What to work on: Restate word for word the line containing "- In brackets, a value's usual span" and every following line in the material below, up to and including the last one.

Supplied information Start Marker

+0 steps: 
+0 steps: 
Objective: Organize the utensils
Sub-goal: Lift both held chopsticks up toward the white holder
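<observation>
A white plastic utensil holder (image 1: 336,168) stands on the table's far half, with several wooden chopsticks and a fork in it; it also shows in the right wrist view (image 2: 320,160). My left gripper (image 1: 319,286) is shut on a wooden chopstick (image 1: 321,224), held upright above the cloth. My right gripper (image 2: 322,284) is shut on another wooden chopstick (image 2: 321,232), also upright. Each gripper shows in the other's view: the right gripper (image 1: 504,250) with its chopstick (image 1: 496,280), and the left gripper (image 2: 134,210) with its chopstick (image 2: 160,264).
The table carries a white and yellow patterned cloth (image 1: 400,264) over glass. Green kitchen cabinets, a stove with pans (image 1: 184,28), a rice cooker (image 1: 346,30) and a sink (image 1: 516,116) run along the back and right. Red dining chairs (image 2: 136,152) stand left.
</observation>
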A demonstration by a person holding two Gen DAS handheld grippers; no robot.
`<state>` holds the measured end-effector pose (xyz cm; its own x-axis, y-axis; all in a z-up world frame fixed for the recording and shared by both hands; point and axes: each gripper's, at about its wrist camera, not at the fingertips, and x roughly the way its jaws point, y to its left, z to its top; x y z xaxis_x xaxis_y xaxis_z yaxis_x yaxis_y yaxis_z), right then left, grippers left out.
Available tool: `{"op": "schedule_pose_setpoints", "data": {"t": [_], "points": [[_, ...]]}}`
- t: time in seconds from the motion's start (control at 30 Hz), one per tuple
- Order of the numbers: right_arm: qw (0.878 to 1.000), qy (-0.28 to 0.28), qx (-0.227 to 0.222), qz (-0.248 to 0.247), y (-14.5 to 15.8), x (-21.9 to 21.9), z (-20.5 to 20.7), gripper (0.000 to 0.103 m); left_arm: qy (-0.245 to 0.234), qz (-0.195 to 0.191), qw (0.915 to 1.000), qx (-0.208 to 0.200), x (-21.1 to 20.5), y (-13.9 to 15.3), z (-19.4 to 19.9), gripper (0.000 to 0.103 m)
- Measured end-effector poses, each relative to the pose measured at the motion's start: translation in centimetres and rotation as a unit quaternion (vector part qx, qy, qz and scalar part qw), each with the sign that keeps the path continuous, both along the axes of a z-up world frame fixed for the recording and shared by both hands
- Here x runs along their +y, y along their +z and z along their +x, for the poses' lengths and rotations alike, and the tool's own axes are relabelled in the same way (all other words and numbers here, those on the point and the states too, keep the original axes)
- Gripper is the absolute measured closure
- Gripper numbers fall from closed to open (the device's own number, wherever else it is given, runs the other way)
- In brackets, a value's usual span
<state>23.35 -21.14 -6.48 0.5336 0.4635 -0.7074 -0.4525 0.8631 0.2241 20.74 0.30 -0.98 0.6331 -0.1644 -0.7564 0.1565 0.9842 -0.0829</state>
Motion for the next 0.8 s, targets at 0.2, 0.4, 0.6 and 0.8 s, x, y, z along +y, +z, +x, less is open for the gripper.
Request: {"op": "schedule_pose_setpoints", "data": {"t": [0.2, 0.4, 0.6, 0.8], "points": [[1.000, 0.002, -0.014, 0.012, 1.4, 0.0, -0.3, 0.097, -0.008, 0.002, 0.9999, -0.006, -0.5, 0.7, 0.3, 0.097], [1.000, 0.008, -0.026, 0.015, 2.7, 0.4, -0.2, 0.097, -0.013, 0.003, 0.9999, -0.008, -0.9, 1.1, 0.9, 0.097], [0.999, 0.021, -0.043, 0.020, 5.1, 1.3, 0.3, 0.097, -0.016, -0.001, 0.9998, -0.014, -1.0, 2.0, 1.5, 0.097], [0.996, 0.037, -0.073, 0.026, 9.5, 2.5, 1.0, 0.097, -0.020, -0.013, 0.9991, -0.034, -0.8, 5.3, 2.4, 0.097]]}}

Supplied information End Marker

Answer:
- In brackets, a value's usual span
<state>23.35 -21.14 -6.48 0.5336 0.4635 -0.7074 -0.4525 0.8631 0.2241 20.74 0.30 -0.98 0.6331 -0.1644 -0.7564 0.1565 0.9842 -0.0829</state>
Motion for the next 0.8 s, targets at 0.2, 0.4, 0.6 and 0.8 s, x, y, z along +y, +z, +x, less is open for the gripper.
Request: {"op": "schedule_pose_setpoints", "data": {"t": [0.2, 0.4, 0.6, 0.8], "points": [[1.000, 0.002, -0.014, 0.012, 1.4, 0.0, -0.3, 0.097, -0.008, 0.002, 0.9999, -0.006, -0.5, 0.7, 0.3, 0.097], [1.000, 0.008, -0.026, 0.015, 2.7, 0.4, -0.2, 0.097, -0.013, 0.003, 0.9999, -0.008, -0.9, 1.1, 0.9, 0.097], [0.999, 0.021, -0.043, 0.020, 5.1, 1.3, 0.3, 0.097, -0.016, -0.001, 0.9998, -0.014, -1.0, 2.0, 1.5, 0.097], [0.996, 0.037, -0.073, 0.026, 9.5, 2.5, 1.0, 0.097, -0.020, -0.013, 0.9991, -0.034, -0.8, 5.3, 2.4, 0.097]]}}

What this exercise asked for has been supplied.